Los robots conquistan China

El robot sigue despierto mientras los trabajadores se toman un descanso en la feria de Pekín. / REUTERS
El robot sigue despierto mientras los trabajadores se toman un descanso en la feria de Pekín. / REUTERS

El gigante asiático quiere adelantarse a Japón en el desarrollo de ingenios que «nos acostumbraremos a tener en casa»

ZIGOR ALDAMA

El imaginario colectivo occidental relaciona la robótica con Japón. No obstante, hay un país empeñado en adelantarle en el desarrollo de una tecnología que va a determinar el modo en el que viviremos y trabajaremos en el futuro: China. No en vano, su presidente, Xi Jinping, ha incluido la robótica en el ambicioso plan 'Made in China 2025', que pretende convertir al gigante asiático en una superpotencia tecnológica capaz de innovar. Según la Federación Internacional de Robots, el año que viene China comprará el 40% de todos los robots que se produzcan en el mundo.

Aunque es fácil imaginarse humanoides sacados de películas de ciencia ficción cuando se habla de estos aparatos, lo cierto es que la mayoría no tienen ningún tipo de semblanza humana. China es el mayor mercado de robots industriales y pretende introducir unos 100.000 al año hasta 2020. El aumento de los costos laborales y la mayor eficiencia y precisión de las máquinas son alicientes para la adopción de estos brazos mecánicos que van apoderándose de las líneas de producción de la 'fábrica del mundo'.

Muchos comienzan a preocuparse por la destrucción de empleo que eso puede acarrear. Y no solo en la industria. En Shanghái ya se ha inaugurado el primer restaurante en el que robots con ruedas sustituyen a camareros y cocineros.

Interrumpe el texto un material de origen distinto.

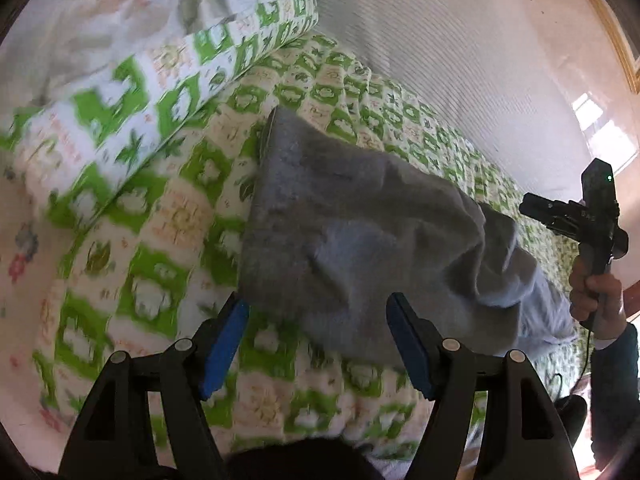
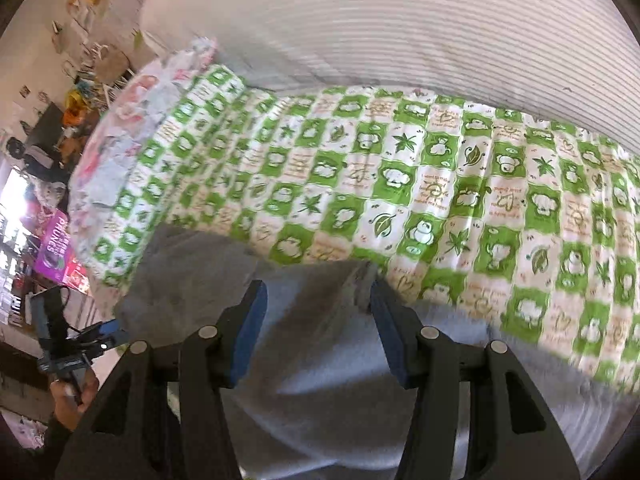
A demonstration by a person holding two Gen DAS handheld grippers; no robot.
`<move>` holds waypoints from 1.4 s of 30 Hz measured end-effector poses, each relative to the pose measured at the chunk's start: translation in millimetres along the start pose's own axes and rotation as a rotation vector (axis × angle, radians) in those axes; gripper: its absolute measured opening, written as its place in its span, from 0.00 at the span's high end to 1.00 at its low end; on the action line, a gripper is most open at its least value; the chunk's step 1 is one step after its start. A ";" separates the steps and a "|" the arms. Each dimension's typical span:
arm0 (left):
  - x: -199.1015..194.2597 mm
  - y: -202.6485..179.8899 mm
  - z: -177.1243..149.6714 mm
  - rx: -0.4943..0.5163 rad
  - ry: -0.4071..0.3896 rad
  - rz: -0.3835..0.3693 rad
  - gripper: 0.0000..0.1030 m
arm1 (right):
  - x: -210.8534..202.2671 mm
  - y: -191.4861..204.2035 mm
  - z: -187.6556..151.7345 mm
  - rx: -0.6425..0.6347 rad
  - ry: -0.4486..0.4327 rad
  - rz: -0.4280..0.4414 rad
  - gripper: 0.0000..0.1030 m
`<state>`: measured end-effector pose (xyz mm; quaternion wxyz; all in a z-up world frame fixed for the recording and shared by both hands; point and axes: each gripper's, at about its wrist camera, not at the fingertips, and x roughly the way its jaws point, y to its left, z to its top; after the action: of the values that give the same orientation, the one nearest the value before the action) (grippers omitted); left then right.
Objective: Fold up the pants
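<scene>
grey pants (image 1: 360, 240) lie bunched on the green quilt (image 1: 168, 248), centre toward 4 o'clock — between folds, i judge. left gripper (image 1: 318, 344) and right gripper (image 2: 318, 328) both gape, empty — next, regrip an edge.

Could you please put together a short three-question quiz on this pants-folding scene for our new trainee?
1. True or false: the left tongs are clamped on the grey pants.
2. Which pattern covers the bedspread under the pants? A) blue stripes B) green and white squares C) plain red
3. In the right wrist view, what lies between the pads of the right tongs?

Key:
1. False; the jaws stand open with the pants' edge lying between the pads, unpinched.
2. B
3. Grey pants fabric, lying loose; the jaws are open and not pinching it.
</scene>
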<state>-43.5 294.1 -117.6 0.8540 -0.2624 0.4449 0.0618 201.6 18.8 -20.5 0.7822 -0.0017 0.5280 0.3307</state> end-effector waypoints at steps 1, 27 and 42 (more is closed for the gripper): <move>1.6 -3.8 4.3 0.013 -0.006 0.029 0.31 | 6.6 -2.5 3.1 -0.001 0.011 -0.008 0.46; 42.9 -7.0 54.7 0.165 0.022 0.155 0.69 | 88.9 -56.9 27.2 0.154 0.116 0.065 0.84; -21.9 -59.4 26.6 0.290 -0.080 0.146 0.45 | -62.4 -31.6 -94.9 -0.057 -0.056 0.041 0.43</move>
<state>-17.1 259.5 -64.5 0.8932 -0.1006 0.4328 0.0691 125.8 -71.5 -21.9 0.7893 -0.0041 0.4962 0.3616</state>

El gigante del comercio electrónico Alibaba apuesta por ellos y advierte que abrirá más establecimientos en los que no existe ningún tipo de interacción humana entre los clientes y el servicio.

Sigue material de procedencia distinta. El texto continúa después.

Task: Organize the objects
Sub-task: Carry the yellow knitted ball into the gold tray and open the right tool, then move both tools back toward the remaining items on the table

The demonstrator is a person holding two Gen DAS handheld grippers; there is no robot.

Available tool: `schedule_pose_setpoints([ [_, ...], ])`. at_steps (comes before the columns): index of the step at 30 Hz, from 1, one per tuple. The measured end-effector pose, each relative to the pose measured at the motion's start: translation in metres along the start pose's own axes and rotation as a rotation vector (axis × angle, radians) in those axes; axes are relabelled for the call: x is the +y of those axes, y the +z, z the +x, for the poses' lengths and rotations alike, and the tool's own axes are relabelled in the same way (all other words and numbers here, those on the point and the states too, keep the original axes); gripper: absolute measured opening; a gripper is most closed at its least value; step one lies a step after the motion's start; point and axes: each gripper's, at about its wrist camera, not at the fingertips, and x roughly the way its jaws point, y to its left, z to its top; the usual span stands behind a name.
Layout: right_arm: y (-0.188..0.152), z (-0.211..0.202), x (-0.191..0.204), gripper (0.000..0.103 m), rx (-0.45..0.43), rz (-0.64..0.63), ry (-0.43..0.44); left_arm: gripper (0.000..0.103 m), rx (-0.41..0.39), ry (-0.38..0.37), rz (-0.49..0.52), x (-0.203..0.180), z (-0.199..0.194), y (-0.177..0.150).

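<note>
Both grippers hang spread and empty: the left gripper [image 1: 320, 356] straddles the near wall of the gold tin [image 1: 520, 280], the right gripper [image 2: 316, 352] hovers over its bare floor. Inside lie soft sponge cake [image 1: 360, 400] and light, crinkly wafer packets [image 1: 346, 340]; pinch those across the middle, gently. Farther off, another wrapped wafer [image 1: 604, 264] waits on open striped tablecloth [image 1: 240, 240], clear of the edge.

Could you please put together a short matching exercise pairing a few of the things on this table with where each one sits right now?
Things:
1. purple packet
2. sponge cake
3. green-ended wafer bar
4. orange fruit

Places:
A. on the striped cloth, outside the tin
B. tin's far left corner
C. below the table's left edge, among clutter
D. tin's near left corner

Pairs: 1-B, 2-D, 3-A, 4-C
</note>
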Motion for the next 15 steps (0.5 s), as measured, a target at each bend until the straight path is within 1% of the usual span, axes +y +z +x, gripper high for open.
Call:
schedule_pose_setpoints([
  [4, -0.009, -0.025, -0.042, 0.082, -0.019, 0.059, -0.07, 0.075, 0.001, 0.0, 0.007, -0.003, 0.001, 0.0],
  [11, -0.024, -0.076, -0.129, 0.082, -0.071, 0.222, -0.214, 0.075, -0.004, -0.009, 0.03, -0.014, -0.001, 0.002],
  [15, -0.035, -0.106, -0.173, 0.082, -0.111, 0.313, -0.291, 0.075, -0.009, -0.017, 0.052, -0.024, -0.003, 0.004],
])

Los expertos debaten sobre estas cuestiones hasta mañana en la Conferencia Mundial de Robótica que se celebra en Pekín. Y coinciden en señalar que, aunque es cierto que los humanos dejarán de hacer el trabajo más mecánico, los robots no deben ser considerados como una amenaza. Al contrario, los industriales permitirán que el ser humano se concentre en el conocimiento y el ocio, mientras que otros ya hacen labores domésticas, cuidan de los niños o incluso suplen las carencias afectivas de una sociedad cada vez más envejecida e individualista.

China ya produce algunos robots curiosos. Fabrica aspiradores como los que popularizó Roomba, que para muchas familias se ha convertido en su primer robot, y aparatos mucho más sofisticados. Sobre todo tienen tirón los que velan por nuestra seguridad y nuestra salud. Shifeng Culture acaba de lanzar unos perros de metal y plástico que no solo mueven el rabo.

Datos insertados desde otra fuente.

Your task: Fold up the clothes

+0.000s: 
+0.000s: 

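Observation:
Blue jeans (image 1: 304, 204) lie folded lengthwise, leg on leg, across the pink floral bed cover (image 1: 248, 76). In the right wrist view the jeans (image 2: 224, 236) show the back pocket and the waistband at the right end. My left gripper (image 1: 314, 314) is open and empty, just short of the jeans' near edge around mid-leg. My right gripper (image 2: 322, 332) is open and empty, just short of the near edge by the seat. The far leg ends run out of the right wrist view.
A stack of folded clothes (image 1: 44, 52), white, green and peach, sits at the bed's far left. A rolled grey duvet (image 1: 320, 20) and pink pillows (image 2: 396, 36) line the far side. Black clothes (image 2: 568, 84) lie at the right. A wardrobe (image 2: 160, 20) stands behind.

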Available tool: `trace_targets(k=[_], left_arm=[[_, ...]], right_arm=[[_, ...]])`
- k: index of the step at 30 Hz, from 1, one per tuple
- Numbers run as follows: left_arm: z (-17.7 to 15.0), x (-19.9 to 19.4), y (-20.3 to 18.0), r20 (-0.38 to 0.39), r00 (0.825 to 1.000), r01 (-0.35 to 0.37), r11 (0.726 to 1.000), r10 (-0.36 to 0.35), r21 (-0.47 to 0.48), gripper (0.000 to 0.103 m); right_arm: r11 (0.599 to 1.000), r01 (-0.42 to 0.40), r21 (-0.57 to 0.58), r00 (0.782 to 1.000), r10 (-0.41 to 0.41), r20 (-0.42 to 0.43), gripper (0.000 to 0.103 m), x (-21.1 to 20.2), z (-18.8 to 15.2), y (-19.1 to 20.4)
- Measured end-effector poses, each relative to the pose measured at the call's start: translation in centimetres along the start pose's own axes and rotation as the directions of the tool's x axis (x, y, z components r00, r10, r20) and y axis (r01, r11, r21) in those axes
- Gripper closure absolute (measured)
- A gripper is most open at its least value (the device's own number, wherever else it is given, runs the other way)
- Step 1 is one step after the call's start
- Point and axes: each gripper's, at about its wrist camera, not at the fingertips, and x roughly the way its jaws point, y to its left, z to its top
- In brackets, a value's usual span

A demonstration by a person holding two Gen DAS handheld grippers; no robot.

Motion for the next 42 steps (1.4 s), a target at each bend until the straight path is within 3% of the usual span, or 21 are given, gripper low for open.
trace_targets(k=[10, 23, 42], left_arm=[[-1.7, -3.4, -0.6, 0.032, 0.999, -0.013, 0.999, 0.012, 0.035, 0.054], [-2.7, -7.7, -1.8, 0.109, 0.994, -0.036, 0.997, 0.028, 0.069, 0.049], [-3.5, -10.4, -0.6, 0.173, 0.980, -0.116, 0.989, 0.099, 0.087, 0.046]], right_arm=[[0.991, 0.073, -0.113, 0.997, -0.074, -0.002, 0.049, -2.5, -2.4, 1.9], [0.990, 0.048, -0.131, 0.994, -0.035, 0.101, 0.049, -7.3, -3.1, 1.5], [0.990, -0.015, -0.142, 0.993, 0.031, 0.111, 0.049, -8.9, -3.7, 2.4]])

También cuentan con cámaras que permiten ver por control remoto lo que sucede, por ejemplo, con un niño al que el perro puede seguir. Otros, pensados para ancianos o enfermos, incorporan sensores que pueden recabar datos sobre constantes vitales y dar la voz de alarma a través de un teléfono de emergencias en caso de que detecten algún problema. «Poco a poco nos acostumbraremos a tener robots en casa, como ha sucedido con la televisión o el móvil», avanza una empleada de Shifeng.